WORLD OF CRISIS

Nov 26, 2008

Outrage over failure to spot incest and abuse horrors

Prime Minister Gordon Brown voiced anger Wednesday over how authorities failed to spot a harrowing trail of incest which has been likened to the case of the Austrian cellar rapist Josef Fritzl.

Brown said the country was "utterly appalled" by the case of a 56-year-old man who raped his two daughters and fathered nine children but went undetected.

The case has focused the spotlight on the failings of social services, coming days after another scandal over a baby who died following months of horrific abuse.

Police and social services in South Yorkshire and Lincolnshire launched an investigation into the incest case after the man was jailed for life on Tuesday for making his daughters pregnant 19 times in almost 25 years.

The trail of incest has chilling echoes with the case of Fritzl, who imprisoned his daughter underground for 24 years and fathered her seven children.

The judge who sentenced the unemployed British man said it was the worst case he had dealt with in 40 years.

The man, who cannot be named for legal reasons, evaded detection by regularly re-locating his family to isolated villages to prevent the girls remaining in one place long enough to raise suspicions or form friendships with outsiders.

Brown promised any necessary changes would be made to systems designed to save children from abuse, telling lawmakers: "People will rightly want to know how such abuse could go on for so long without the authorities and the wider public services discovering it and taking action.

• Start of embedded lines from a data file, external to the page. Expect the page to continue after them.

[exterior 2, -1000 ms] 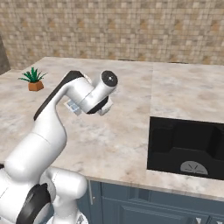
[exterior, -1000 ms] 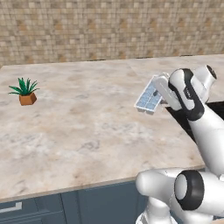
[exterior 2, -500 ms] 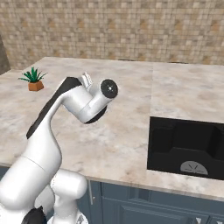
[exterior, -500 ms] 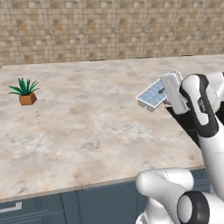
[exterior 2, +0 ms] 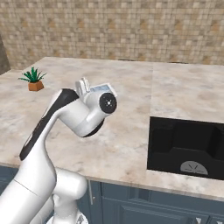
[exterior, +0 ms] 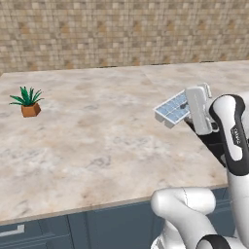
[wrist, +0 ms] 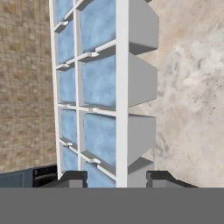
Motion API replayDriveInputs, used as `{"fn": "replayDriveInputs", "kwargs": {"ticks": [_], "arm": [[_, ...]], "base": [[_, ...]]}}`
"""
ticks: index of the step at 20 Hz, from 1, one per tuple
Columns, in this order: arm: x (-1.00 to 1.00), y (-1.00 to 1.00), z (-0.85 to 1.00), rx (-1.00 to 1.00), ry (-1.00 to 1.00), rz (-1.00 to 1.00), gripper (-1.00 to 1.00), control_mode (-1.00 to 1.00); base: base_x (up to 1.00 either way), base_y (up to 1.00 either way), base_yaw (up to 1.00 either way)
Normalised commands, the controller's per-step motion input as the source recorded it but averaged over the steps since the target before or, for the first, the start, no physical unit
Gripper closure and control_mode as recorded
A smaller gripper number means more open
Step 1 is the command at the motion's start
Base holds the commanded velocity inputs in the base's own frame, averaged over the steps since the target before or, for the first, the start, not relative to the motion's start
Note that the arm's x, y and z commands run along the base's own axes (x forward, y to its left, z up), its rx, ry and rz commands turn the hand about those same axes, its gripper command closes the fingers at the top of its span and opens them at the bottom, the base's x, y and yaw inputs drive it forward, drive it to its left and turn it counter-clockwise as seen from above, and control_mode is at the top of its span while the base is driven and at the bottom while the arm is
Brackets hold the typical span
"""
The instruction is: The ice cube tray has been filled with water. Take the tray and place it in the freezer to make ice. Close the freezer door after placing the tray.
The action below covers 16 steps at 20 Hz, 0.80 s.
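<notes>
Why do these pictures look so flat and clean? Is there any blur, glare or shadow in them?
Left base view: even light, sharp all over, the ice cube tray casting no clear shadow on the counter. Right base view: equally crisp; the sink is a dark block. Hand view: the water shows a soft mottled sheen, no harsh glare, and the close tray looks stretched.

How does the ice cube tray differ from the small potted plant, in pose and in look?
The ice cube tray is held tilted above the counter by the claw; the potted plant stands upright on it. The tray is white with pale blue cells; the plant is green in a brown pot. Both are small.
</notes>
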Motion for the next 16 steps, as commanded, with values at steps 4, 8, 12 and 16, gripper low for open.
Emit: {"fn": "replayDriveInputs", "kwargs": {"ticks": [4,8,12,16], "arm": [[0.0,0.0,0.4,0.0,0.04,0.0,1.0,-1.0],[0.0,0.0,0.24,0.0,0.01,0.0,1.0,-1.0],[0.03,0.0,0.0,0.0,0.0,0.0,1.0,-1.0],[0.0,0.0,0.0,0.0,0.0,0.0,1.0,1.0]], "base": [[0.0,0.0,0.0],[0.0,0.0,0.0],[0.0,0.0,0.0],[-0.5,0.0,0.0]]}}
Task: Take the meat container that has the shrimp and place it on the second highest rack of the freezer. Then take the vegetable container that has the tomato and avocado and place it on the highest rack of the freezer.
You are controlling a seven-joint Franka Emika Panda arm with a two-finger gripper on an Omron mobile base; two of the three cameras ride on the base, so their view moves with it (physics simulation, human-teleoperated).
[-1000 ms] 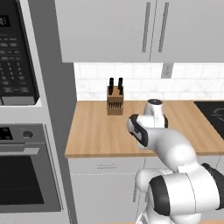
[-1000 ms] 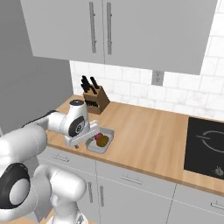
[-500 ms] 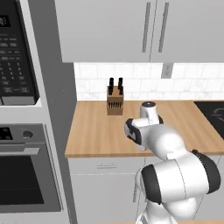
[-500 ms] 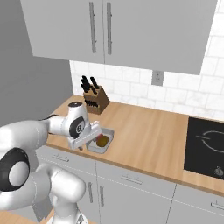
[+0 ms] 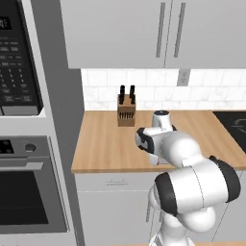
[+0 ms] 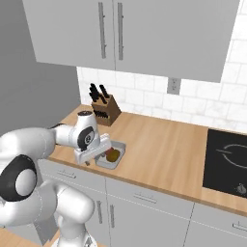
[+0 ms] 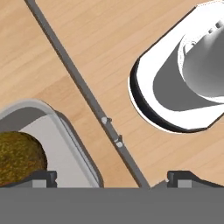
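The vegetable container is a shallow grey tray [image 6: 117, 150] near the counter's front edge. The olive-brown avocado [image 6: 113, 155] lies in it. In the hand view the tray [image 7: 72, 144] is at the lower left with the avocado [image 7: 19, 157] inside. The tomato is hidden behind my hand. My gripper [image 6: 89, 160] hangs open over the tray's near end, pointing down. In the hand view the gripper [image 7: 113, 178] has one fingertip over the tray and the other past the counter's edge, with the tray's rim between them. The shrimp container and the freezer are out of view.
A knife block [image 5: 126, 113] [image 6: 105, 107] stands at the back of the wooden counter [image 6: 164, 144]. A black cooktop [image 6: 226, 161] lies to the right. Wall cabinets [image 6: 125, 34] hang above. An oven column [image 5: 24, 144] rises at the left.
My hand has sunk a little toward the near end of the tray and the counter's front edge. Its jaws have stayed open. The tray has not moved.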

"And if there is a change to be made in the system and the system has failed, we will change the system as a result of the inquiries."

Jayne Ludlam, the director of children's and young people's services at Sheffield city council , said social workers only became aware of the "harrowing" abuse in June.

During the trial in Sheffield, it emerged the desperate sisters called an emergency telephone line designed to allow children to report abuse confidentially.

But when they asked for a guarantee that they would be able to keep their children if they informed the authorities of their father's identity, they were refused and they ended the call.

Prosecutor Nicholas Campbell said that when abnormalities in the sisters' pregnancies became apparent during screening, one admitted they were made pregnant by the same man but flatly denied to doctors that it was their father.

And in 1997, police investigated the family after the sisters' brother, who left home aged 15, made claims of incest, but no action was taken.

The incest case came as local authority chiefs in a district of north London continued to fight off calls for their resignation over the systemic abuse of Baby P, who was tortured to death by his stepfather and mother.

The jury at their trial this month heard that social workers, police and health professionals in Haringey Council failed to spot the abuse of the 17-month-old boy, who cannot be named for legal reasons, despite 60 visits to his home over eight months.

The Sun said Wednesday it had gathered one million signatures for a petition calling for the sacking of all the social workers involved in the case, as well as a paediatrician who failed to spot that the child had a broken back.

The same council failed to stop the death of eight-year-old Victoria Climbie from the Ivory Coast whose case similarly shocked Britain in 2000.